O relatório da PF descreve conversas de Virgilio Medina com os advogados da organização. No documento estão também transcritos vários diálogos do ministro.

- Se alguém citou o nome do ministro, incorreu em exploração ilegal de prestígio. E isso é crime. A decisão do ministro foi estritamente técnica. É grave essa ilação da questão do empréstimo e só pode ser tratada como suspeita por má-fé ou por irresponsabilidade. O ministro tinha um apartamento pequeno em Belo Horizonte, passou para um maior e pediu ao irmão R$440 mil, por empréstimo. Consta na declaração do irmão e na dele - declarou o advogado.

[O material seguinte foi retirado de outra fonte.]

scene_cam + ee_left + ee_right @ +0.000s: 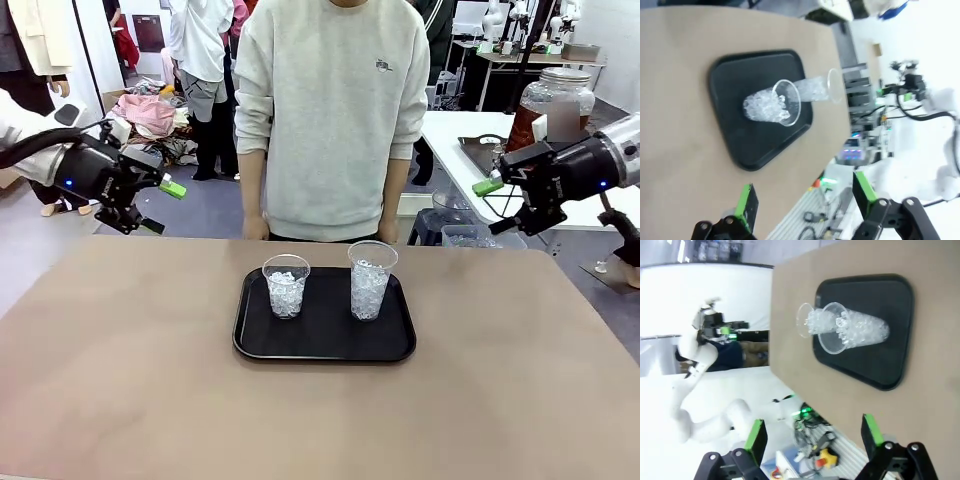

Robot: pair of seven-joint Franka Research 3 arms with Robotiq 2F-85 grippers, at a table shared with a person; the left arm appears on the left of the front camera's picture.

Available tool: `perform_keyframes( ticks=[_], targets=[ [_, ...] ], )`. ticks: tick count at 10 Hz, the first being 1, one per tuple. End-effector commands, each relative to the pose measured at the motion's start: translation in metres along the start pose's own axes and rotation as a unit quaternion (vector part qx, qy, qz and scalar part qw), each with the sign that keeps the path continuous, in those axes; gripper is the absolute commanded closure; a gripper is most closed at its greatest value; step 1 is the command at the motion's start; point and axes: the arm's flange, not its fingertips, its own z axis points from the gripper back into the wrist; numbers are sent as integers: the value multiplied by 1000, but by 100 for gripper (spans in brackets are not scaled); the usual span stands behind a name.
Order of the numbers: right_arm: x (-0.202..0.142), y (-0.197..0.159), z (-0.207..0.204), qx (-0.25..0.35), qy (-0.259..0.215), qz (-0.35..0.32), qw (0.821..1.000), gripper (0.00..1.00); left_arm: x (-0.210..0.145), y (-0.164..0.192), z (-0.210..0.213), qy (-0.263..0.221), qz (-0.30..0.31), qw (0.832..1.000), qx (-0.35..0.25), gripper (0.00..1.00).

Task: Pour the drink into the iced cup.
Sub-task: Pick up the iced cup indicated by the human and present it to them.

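Evidently we hold the left gripper (162,207) and the right gripper (495,206) wide open and empty at the sides, probably so the clear ice-filled plastic cups (286,288) (371,281) on the black rectangular tray (325,352) are reachable.

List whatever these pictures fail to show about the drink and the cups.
- Front view: the dispenser jar stands far off, with its lower part behind the right hand. Any tap, and how much drink it holds, cannot be made out.
- Left wrist view: the shorter cup covers the base of the taller cup.
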Motion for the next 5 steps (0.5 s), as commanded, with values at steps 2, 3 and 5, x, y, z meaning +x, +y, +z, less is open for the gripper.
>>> perform_keyframes(
  ticks=[2,3,5],
  targets=[
    [19,-24,7,91,13,-59,994,0,10,19,1,-2,38,996,-80,0],
    [21,-33,7,101,10,-69,992,0,11,27,-1,4,45,994,-95,0],
    [23,-54,4,119,8,-84,989,0,12,42,-2,9,60,992,-115,0]
  ],
)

O procedimento disciplinar aberto pelo Conselho Nacional de Justiça (CNJ) para apurar a suposta participação de magistrados no esquema investigado pela PF não será conduzido pelo ministro Antonio de Pádua Ribeiro. O ministro, que é integrante do Superior Tribunal de Justiça (STJ) e corregedor do CNJ, declarou-se ontem impedido para atuar no caso. Ele não declarou o motivo do afastamento, mas sabe-se que existe inimizade entre Pádua Ribeiro e o ministro Paulo Medina, seu colega de tribunal.

Medina foi processado recentemente por assédio sexual pela filha de Pádua Ribeiro, a advogada Glória Portella. O caso foi arquivado pelo Supremo Tribunal Federal (STF), mas mudou definitivamente a relação entre os magistrados. Agora, caberá à presidente do CNJ, ministra Ellen Gracie Northfleet, decidir a quem caberá a relatoria das investigações.